As at the Latest Practicable Date, Mr. Tsang did not have any interests or short position in the Shares, underlying Shares and debentures of the Company within the meaning of Part XV of the SFO. Pursuant to the letter of appointment issued by the Company to Mr. Tsang, his current term of office is three years from 20 December 2019, unless terminated by either party giving to the other not less than three month's prior notice in writing and is subject to provisions on retirement of Directors as set out in the Articles. Mr. Tsang is entitled to a director's fee HK$320,000 per year in aggregate.

Save as disclosed above, Mr. Tsang did not hold any other positions with the other members of the Group and did not hold other directorship in listed public companies during the last three years. He did not have any relationship with any other Director, senior management, substantial Shareholder or controlling Shareholder of the Company as at the Latest Practicable Date.

Mr. Tsang confirmed that there is no other information that needs to be disclosed pursuant to any of the requirements as set out in Rules 13.51(2)(h) to (v) of the Listing Rules. The Company is not aware of any other matters that need to be brought to the attention of the Shareholders and the Stock Exchange in relation to the re-election of Mr. Tsang.

- 8 -

APPENDIX II

EXPLANATORY STATEMENT ON THE BUYBACK MANDATE

This Appendix serves as an explanatory statement, as required by Rule 10.06(1)(b) of the Listing Rules, to provide all the information in relation to the Buyback Mandate for your consideration.

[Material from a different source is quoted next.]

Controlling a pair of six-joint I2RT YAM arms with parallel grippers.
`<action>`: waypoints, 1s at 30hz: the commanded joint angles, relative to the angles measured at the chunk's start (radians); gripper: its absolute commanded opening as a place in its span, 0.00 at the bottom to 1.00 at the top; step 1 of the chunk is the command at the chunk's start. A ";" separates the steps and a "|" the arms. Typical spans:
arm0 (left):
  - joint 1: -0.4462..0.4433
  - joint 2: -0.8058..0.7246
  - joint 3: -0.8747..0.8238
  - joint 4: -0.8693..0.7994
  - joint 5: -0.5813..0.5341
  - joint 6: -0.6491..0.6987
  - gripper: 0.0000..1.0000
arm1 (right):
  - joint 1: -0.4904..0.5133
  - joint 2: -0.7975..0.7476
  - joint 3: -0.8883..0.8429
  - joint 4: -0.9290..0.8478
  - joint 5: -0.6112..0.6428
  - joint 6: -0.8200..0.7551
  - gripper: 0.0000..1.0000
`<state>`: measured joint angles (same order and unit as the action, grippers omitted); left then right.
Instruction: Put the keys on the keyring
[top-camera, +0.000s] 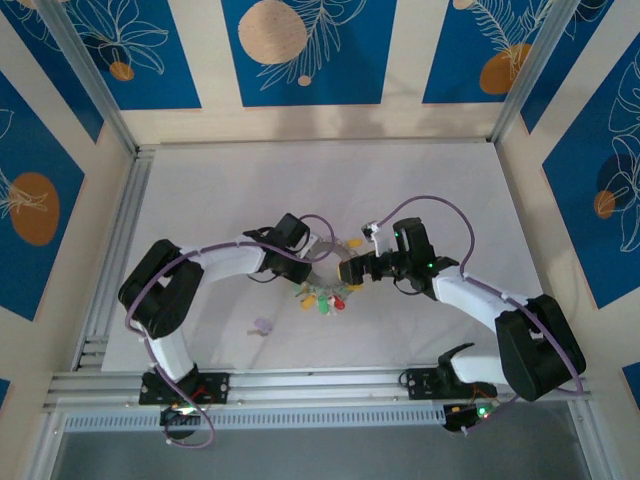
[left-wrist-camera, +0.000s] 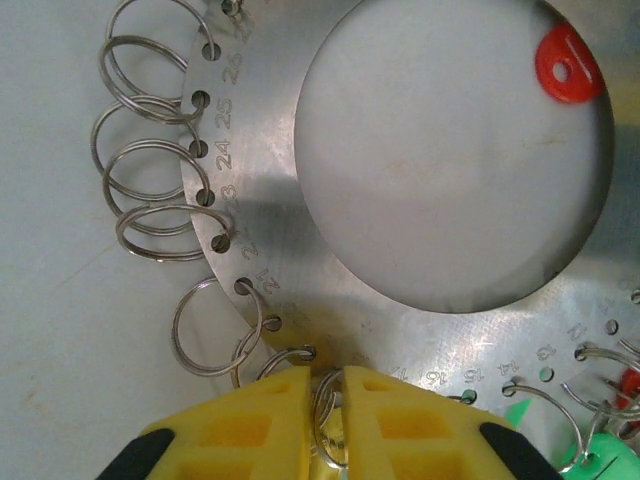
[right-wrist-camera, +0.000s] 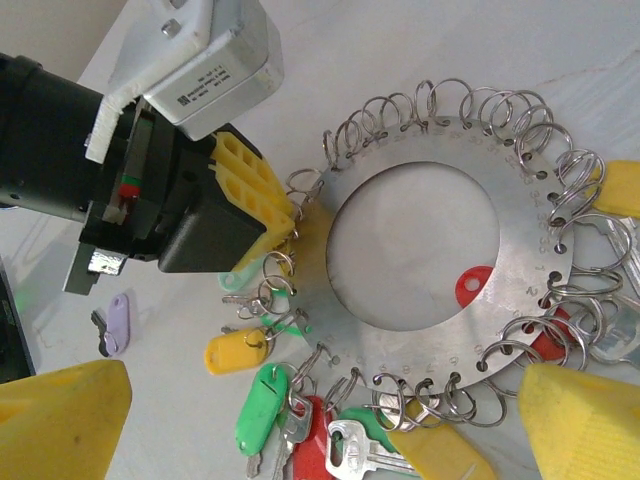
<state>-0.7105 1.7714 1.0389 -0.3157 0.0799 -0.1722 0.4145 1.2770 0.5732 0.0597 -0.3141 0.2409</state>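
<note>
The white surface (top-camera: 200, 200), edged with aluminium rails, sits between pale walls hung with blue panels of leaf outlines and orange discs. In the top view two arms meet at mid-frame over one keyring (top-camera: 340, 270), with a small cluster of coloured keys (top-camera: 322, 300) just below it and a single lilac key (top-camera: 262, 325) well apart at lower left. The right wrist view resolves the keyring (right-wrist-camera: 400, 345) as a flat grey metal disc with a wide round opening. It lies flat on the surface and, being round, has no long axis. Its rim is drilled with holes that carry many small wire loops. In that view the tagged keys fan outward from its lower rim toward the bottom of the frame: at least three yellow, two green and three red, one red tag lying inside the opening. The lilac key (right-wrist-camera: 117, 325) lies alone at the left edge, its long axis near vertical in the frame. The left wrist view alone shows engraved numerals beside the holes, and six or more empty loops along the disc's left edge. The left gripper (left-wrist-camera: 325, 375) has its yellow fingers (left-wrist-camera: 270, 410) pressed almost together, pinching one wire ring (left-wrist-camera: 328, 425) at the disc's rim. The right gripper (right-wrist-camera: 320, 370) has its fingers (right-wrist-camera: 60, 420) spread wide at the lower corners, holding nothing.
</note>
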 joint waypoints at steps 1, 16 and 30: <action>-0.014 0.011 0.019 -0.029 0.001 0.005 0.09 | -0.009 -0.025 -0.018 0.005 -0.003 0.007 0.99; -0.015 -0.121 0.071 -0.095 0.054 0.020 0.00 | -0.029 -0.065 -0.028 0.004 0.001 0.018 0.99; -0.013 -0.323 0.103 -0.157 0.103 0.063 0.00 | -0.028 -0.213 -0.064 0.016 -0.068 0.007 1.00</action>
<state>-0.7139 1.4979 1.1213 -0.4477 0.1425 -0.1387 0.3855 1.1076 0.5293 0.0620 -0.3340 0.2546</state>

1. LISTING RULES FOR REPURCHASES OF SHARES

The Listing Rules permit companies whose primary listing is on the Stock Exchange to repurchase their fully-paid shares on the Stock Exchange subject to certain restrictions, the more important of which are summarised below:

  1. Shareholders' approval

All proposed repurchases of shares on the Stock Exchange by a company with its primary listing on the Stock Exchange must be approved in advance by the Shareholders by an ordinary resolution, either by way of a general mandate or by a specific approval in relation to a specific transaction.

  1. Share capital

Under the Buyback Mandate, the number of Shares that the Company may repurchase shall not exceed 10% of the aggregate number of its issued shares at the date of the passing of the proposed resolution granting the Buyback Mandate.

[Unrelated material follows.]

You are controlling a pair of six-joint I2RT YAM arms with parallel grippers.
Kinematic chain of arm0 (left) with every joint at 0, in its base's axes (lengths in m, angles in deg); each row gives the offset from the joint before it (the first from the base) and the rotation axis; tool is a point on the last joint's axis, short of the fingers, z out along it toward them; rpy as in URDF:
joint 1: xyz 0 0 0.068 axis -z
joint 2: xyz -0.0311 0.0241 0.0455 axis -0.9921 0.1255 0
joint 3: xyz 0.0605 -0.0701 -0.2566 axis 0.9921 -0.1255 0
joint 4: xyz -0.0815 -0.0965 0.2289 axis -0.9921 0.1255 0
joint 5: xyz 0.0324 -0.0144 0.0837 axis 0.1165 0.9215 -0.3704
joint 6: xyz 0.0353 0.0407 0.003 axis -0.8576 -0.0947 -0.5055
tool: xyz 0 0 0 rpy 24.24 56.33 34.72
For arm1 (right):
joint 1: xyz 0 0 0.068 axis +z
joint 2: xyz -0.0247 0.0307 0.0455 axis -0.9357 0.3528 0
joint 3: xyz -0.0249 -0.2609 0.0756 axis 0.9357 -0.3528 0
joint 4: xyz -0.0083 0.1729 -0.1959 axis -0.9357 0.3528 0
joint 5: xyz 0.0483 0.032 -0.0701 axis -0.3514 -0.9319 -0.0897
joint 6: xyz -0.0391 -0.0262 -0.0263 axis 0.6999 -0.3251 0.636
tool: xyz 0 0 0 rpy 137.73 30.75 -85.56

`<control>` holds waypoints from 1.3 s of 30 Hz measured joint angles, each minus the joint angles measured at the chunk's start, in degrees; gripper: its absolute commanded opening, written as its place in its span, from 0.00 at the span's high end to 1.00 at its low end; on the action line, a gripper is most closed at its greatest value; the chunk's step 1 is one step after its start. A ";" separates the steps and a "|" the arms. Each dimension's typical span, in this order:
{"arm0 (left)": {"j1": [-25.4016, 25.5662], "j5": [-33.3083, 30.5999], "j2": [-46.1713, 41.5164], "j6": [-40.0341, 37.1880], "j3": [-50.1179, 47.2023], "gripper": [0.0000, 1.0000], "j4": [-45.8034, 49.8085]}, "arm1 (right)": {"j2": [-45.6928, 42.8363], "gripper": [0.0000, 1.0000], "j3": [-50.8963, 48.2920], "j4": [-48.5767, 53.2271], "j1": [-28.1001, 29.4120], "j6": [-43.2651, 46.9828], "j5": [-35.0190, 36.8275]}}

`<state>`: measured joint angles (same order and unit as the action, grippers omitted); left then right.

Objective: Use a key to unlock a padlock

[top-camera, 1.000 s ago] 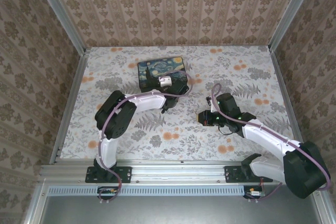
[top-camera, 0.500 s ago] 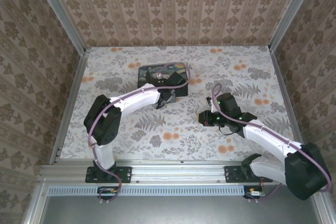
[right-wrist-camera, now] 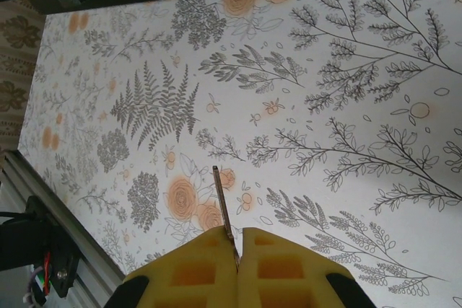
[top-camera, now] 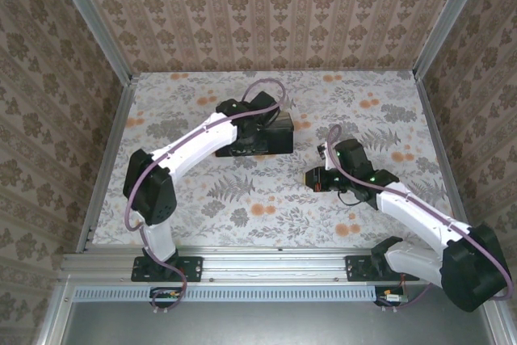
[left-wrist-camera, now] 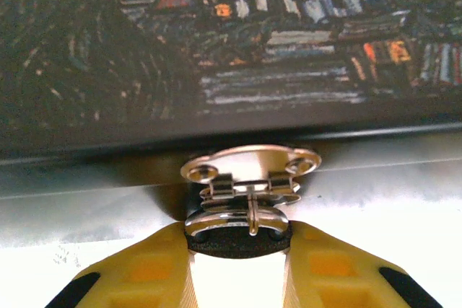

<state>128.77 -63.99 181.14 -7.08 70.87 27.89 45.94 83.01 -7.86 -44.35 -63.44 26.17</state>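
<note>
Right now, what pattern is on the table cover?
The table cover is white with grey ferns and orange flowers. It shows best in the right wrist view.

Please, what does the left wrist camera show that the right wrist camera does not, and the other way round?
Left wrist: the left gripper closed on a black padlock at the silver hasp of a box with a dark painted lid. Right wrist: the right gripper shut on the thin key, its blade pointing away over the floral table. Both: yellow fingers at the bottom edge, pinching a small metal thing.
</note>
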 measured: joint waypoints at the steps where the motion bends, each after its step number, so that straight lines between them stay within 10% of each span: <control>1: 0.00 0.59 0.00 -0.07 0.72 0.79 1.16 | -0.22 1.00 0.15 0.07 0.00 0.04 -0.13; 39: -0.70 17.29 6.97 5.92 23.65 0.76 19.54 | -7.58 1.00 -0.57 1.33 0.00 -1.60 -3.17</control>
<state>128.07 -46.70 188.12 -1.16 94.52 47.43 38.35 82.44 -6.53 -44.35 -65.04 23.00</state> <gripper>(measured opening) 0.219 0.044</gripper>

As at the Latest Practicable Date, the Company had 833,260,000 Shares in issue. Subject to the passing of the proposed resolution for the grant of the Buyback Mandate and on the basis that no Shares are issued or repurchased by the Company prior to the 2021 AGM, the exercise of the Buyback Mandate in full would result in up to 83,326,000 Shares being repurchased by the Company during the period prior to the next annual general meeting of the Company following the passing of the resolution granting the Buyback Mandate or the date upon which the Buyback Mandate is revoked or varied by an ordinary resolution of the Shareholders in a general meeting of the Company.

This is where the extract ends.